◆ Problem statement
Copy out all of the records, exactly as they appear.

◆ Raw data
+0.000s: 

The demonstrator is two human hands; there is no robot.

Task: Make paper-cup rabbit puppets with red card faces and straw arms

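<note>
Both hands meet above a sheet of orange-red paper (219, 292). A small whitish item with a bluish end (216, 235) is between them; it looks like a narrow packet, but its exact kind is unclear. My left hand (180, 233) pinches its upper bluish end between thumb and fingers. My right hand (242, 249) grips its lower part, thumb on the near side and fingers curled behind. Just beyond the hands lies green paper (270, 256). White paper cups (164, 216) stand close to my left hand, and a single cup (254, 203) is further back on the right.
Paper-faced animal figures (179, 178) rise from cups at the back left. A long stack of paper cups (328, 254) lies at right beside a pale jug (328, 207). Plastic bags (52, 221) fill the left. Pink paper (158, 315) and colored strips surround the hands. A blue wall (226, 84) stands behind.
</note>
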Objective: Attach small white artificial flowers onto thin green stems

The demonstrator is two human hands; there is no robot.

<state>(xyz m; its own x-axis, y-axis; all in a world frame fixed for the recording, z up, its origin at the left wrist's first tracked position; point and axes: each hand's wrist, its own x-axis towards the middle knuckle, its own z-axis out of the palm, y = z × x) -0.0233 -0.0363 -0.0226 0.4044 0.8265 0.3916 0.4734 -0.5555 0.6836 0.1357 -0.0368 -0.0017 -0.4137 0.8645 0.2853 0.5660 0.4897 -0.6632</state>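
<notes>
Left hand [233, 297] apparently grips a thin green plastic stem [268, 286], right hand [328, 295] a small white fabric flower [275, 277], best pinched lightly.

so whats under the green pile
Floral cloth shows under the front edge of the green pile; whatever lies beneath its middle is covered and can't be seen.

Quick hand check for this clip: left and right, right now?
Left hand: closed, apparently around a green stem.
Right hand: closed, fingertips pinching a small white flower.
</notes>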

◆ Task answer
+0.000s: 

The demonstrator is two human hands; there is no robot.

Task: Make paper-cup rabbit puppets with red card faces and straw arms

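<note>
Both hands meet above a sheet of orange-red paper (219, 292). A small whitish item with a bluish end (216, 235) is between them; it looks like a narrow packet, but its exact kind is unclear. My left hand (180, 233) pinches its upper bluish end between thumb and fingers. My right hand (242, 249) grips its lower part, thumb on the near side and fingers curled behind. Just beyond the hands lies green paper (270, 256). White paper cups (164, 216) stand close to my left hand, and a single cup (254, 203) is further back on the right.
Paper-faced animal figures (179, 178) rise from cups at the back left. A long stack of paper cups (328, 254) lies at right beside a pale jug (328, 207). Plastic bags (52, 221) fill the left. Pink paper (158, 315) and colored strips surround the hands. A blue wall (226, 84) stands behind.
</note>
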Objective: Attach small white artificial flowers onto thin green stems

The demonstrator is two human hands; there is no robot.

<state>(xyz m; its own x-axis, y-axis; all in a world frame fixed for the recording, z up, its origin at the left wrist's first tracked position; point and axes: each hand's wrist, its own x-axis towards the middle knuckle, its own z-axis out of the palm, y = z × x) -0.0233 -0.0363 -0.0226 0.4044 0.8265 0.3916 0.4734 -0.5555 0.6836 0.1357 -0.0368 -0.0017 -0.4137 0.8645 0.2853 0.5660 0.4897 -0.6632</state>
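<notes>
Left hand [233, 297] apparently grips a thin green plastic stem [268, 286], right hand [328, 295] a small white fabric flower [275, 277], best pinched lightly.

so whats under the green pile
Floral cloth shows under the front edge of the green pile; whatever lies beneath its middle is covered and can't be seen.

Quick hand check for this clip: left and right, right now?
Left hand: closed, apparently around a green stem.
Right hand: closed, fingertips pinching a small white flower.
</notes>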

As written, the answer is complete.